Une vie bouleversée par une maladie invisible
Imaginez-vous vous réveiller un matin, pris de vertiges, la tête lourde, sans avoir touché une goutte d’alcool. C’est le quotidien qu’a vécu Eric Poulin pendant près de dix ans. Ce père de cinq enfants, actif et apprécié de tous, a vu sa vie basculer dans un cauchemar médical. Les symptômes étaient pourtant bien réels : pertes d’équilibre, trous de mémoire, et parfois même une ivresse si sévère qu’il ne pouvait plus travailler. Mais personne ne le croyait.

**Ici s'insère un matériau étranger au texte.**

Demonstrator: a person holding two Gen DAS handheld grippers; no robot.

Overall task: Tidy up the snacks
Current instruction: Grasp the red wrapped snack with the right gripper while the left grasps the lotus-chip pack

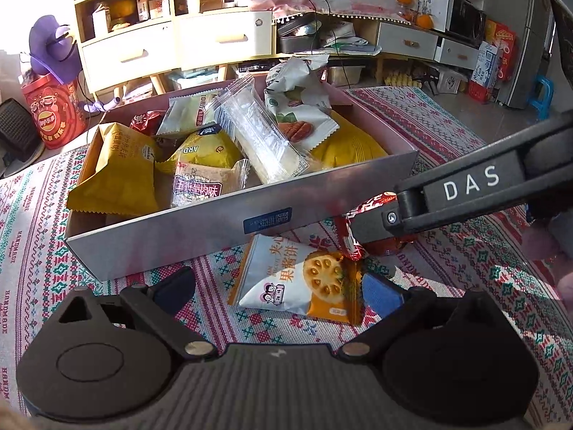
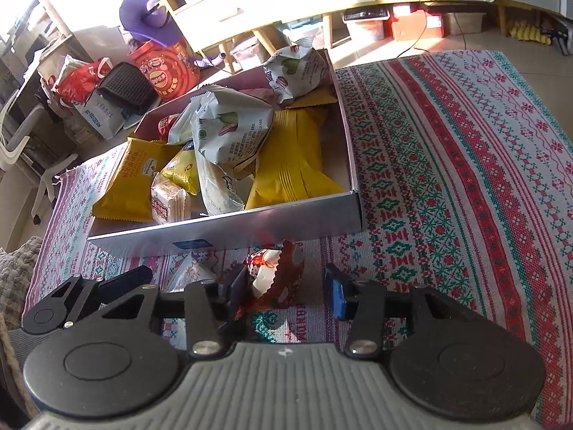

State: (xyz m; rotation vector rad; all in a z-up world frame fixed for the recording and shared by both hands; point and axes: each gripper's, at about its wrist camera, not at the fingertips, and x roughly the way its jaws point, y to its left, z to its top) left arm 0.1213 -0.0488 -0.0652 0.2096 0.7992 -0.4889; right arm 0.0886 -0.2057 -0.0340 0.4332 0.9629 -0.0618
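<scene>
A white and orange biscuit packet (image 1: pixel 304 283) lies flat on the patterned cloth between the fingers of my left gripper (image 1: pixel 279 290), which stands open around it. To its right a shiny red snack (image 2: pixel 275 276) sits crumpled on the cloth between the fingers of my right gripper (image 2: pixel 286 294). The left pad touches the wrapper, while a gap shows at the blue right pad, so this gripper is open. From the left wrist view my right gripper (image 1: pixel 372 229) reaches in from the right over the red snack (image 1: pixel 354 225). The grey box (image 1: pixel 215 222) holds several snack packets.
The box's near wall (image 2: pixel 250 225) stands just beyond both grippers. The red and green cloth (image 2: pixel 447 179) stretches to the right of the box. On the floor behind stand a red tub (image 1: pixel 53 114), a purple hat (image 1: pixel 53 46) and drawer cabinets (image 1: pixel 172 46).
</scene>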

Les médecins, ses collègues, et même sa propre famille l’ont accusé d’être un “buveur clandestin”. On lui disait qu’il mentait, qu’il cachait une addiction. Mais Eric savait la vérité : il ne buvait pas. Pourtant, son corps agissait comme s’il le faisait. Cette maladie rare, appelée syndrome d’auto-fermentation (ou syndrome de l’auto-brasserie), est un phénomène aussi fascinant que terrifiant.
Le corps transformé en usine à bière
Le principe est simple en apparence, mais dévastateur en pratique : à cause d’une prolifération anormale de levures dans l’intestin, chaque repas contenant des glucides (pâtes, pain, sucre) se transforme en alcool directement dans le sang. C’est comme si son système digestif était devenu une brasserie artisanale. Les levures fermentent les sucres et produisent de l’éthanol, exactement comme dans la fabrication de la bière. Résultat : Eric pouvait être ivre après avoir mangé un simple sandwich.

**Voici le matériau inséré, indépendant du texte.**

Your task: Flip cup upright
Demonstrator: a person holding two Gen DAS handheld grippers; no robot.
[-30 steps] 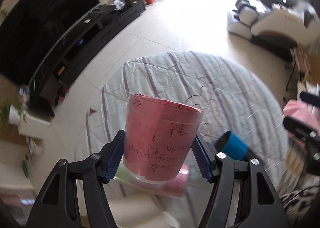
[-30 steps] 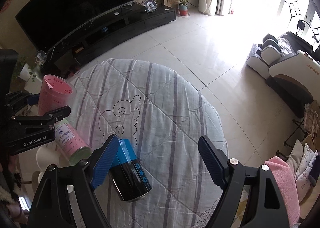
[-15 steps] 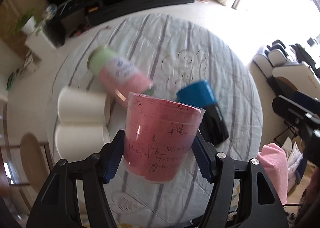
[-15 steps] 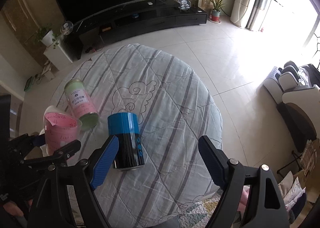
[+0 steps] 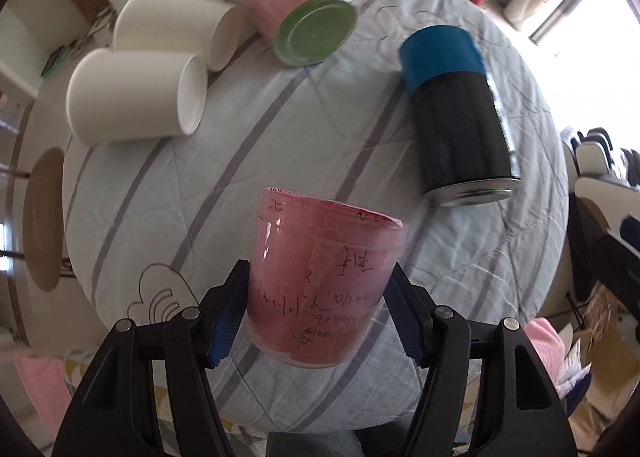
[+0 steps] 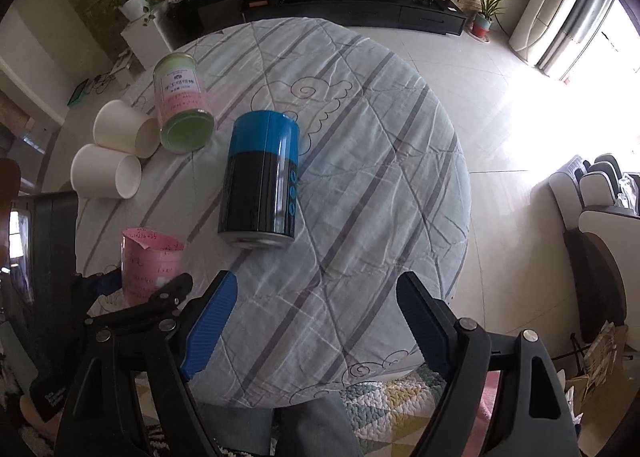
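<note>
My left gripper (image 5: 318, 317) is shut on a clear plastic cup lined with pink handwritten paper (image 5: 320, 281). The cup stands upright, mouth up, near the table's front left edge; I cannot tell whether its base touches the cloth. It also shows in the right wrist view (image 6: 150, 267), with the left gripper (image 6: 136, 305) around it. My right gripper (image 6: 316, 321) is open and empty above the table's front edge.
A round table (image 6: 380, 161) carries a striped cloth. On it lie a black and blue can (image 6: 260, 181), a pink and green can (image 6: 182, 109) and two white paper cups (image 6: 108, 173), all on their sides. Floor and a TV cabinet (image 6: 352, 5) lie beyond.
The left gripper has swung with the pink cup from pointing outward to pointing down at the table, and lowered toward the front left edge. The right gripper pulled back and stays open.
</note>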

Cette maladie est extrêmement rare, avec seulement quelques dizaines de cas documentés dans le monde. Pourtant, son impact sur la vie quotidienne est immense. Incapable de planifier quoi que ce soit ou de travailler depuis 2023, Eric a dû se battre contre le scepticisme général pour prouver sa bonne foi. Sa femme Sarah, elle, n’a jamais abandonné. Elle a cherché des réponses, consulté des spécialistes, et finalement obtenu un diagnostic après des années d’errance médicale.